In the meantime to whet you appetites I want to advertise an exhibition about Binchster that has been pulled together by 3rd year students here at Durham who are taking our Museum Studies module. Binchester Exposed will be on at the Old Fulling Mill Museum here in Durham- openingon May 1st and running until 2nd June. Do try and visit if you can and let us know what you think of it.
At last I've had a chance to sit down and pull together the results from the last day on site. Even though it was our last day, we continued to make great progress. There was inevitably some housekeeping to do (particularly a bid of weeding in advance of our Aerial Cam shots on Monday). In Trench 1, we continued to move a lot of the upper, late walling in the southern end of the barrack (green glazed pottery in the wall make-up confirming its late date). We also found what appears to be a nice copper alloy knife chape of medieval? date. At the north end, we carried on exposing the gable end and the other wall immediately to its north; suprisingly this gable wall also appears now to be extending eastwards as well. It is not clear how far, and we remain uncertain at this time whether it was cut by the large pit. This large pit continued to expand, with some possible traces of a wood lining.
In Trench 2, the most exciting progress was made in the eastern room of the bath building. Here having removed all the slabs, we were able to crack on reach on down to some kind of floor surface. Most excitingly, we confirmed that there was a cross-wall in this corridor like space. As it is not bonded in to the side walls and cuts across the existing wall plaster it is clearly not part of the original plan. There is a doorway in the western side and in the base of the excavated area we found a large worked stone that was almost certainly the upper lintel of this doorway (see images. In the adjacent space we continued moving flagstones including finally shifting the small portable altar that had been used as flooring.
In the next few days I'll provide a full overview of this season's work at the site, highlighting areas where we've really made some progress. I'm having a few days break, but in the near future, we'll be carrying out two small additional evaluation trenches to the north of our current area in the north vicus. I'll post about them more shortly too.
Finally, I want to to thank all those who have helped us make this year's season such a success: from Archaeological Services, Durham University, Peter Cairn, Matt Claydon, Jamie Armstrong, Janet Beveridge, Becca, Carrie Drew, Linda Bosveld and Jenny Jones, from Vinovia, Melissa Chatfield and Gary Devore, as well as Chris Whitmore (Texas Tech) and Michael Shanks (Stanford University), David Mason from Durham County Council, Chris and Alan the Binchester custodians, and the staff of St John's College, Durham- finally, it would of course not have been possible without our diggers- the first year Durham archaeology students, our US contingent and all those from the local community who worked long and hard with us on site.
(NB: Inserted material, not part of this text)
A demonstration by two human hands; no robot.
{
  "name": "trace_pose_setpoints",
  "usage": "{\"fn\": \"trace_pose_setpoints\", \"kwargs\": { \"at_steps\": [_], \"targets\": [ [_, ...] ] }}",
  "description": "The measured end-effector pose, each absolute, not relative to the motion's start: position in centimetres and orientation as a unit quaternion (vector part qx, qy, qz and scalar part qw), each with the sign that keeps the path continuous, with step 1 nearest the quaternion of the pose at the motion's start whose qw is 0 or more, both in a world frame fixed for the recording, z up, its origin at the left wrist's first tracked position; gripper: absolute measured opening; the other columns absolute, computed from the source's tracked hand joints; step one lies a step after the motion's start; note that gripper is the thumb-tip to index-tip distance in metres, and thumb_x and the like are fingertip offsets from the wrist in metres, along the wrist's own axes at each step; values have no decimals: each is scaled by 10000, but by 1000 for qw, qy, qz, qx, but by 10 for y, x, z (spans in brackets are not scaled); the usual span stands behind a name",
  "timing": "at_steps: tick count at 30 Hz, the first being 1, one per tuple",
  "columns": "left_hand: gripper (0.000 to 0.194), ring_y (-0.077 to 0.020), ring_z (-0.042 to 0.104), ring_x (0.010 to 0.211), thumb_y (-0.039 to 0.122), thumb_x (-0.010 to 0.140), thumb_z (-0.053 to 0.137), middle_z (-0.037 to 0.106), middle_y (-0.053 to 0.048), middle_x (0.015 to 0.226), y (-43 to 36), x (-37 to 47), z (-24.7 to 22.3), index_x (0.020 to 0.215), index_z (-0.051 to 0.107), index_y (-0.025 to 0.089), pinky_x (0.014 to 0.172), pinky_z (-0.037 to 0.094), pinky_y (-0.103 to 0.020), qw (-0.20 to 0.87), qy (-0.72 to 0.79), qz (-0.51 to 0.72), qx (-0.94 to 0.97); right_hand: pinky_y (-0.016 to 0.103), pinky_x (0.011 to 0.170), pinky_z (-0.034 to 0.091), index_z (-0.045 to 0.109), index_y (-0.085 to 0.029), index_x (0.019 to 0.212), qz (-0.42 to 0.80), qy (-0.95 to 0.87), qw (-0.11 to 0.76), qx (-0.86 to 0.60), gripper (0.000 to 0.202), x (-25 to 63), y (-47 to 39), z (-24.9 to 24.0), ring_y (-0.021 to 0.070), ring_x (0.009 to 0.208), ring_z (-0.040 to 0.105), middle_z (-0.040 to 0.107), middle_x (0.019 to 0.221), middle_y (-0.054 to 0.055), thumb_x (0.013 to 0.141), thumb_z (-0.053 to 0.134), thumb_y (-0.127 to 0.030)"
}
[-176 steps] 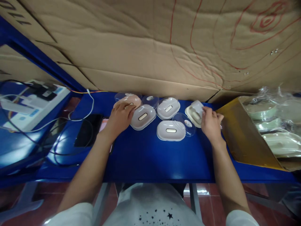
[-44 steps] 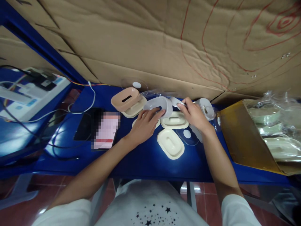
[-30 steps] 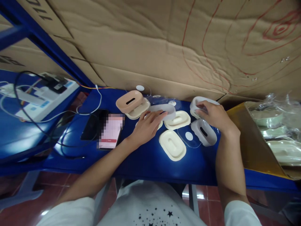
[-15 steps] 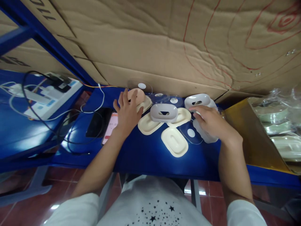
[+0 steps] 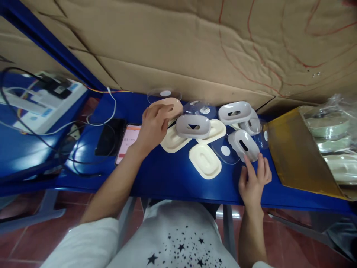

So two days worth of work to catch up on. In Trench 1, the most significant development is the realisation of the implications of our uncovering of most of the northern gable wall of the barrack. We can see clearly how the current top of the wall is a rough rebuild roughly along the line of the earlier wall. Crucially, we can now see how in this latest rebuild, the gable-end door was at the western end of the wall, but this replaced an earlier door in the eastern end of the wall, which has its lower lintel a good 50cm below the latest version. This is a really solid reminder of the extent to which the internal floor levels of the barrack must have progressively risen since its initial construction and how much the barrack has been remodelled. This is made even more clear by the westward extension of this earlier gable wall. This probably implies that the earliest phase of the barrack block was twice as wide as the building we can see at the moment. At some point before the later gable end wall was built this western half appears to have fallen entirely out of use leaving just the eastern half to continue as a standing building. Given that this eastern half itself was clearly extensively reworked over time, we are beginning to see a real time depth to this constantly changing building. Chronology is hazy, but it seems pretty clear that the western half had fallen out of use by the time the butchery/pit phase occurred. This phase was followed by a thorough reworking of the southern portion of the extant structure in the 13th/14th century, when elements of the barrack survived to such an extent that they could be incorporated, at least partially, into later buildings. Elsewhere in this trench, we've been finishing off the cobbles to the east of the barracks and the final elements of the medieval revetment feature. Hacking away at the embankment near the southern oven/kiln has revealed an extensive spread of charcoal which has clearly been raked out of the stoke-hole of this feature. This will give us potentially good burnt plant preservation and something for C14 dating. Finds today included a very large fe obj of indeterminate type and the top of cow skull with a distinct nail hole (not modern) in it.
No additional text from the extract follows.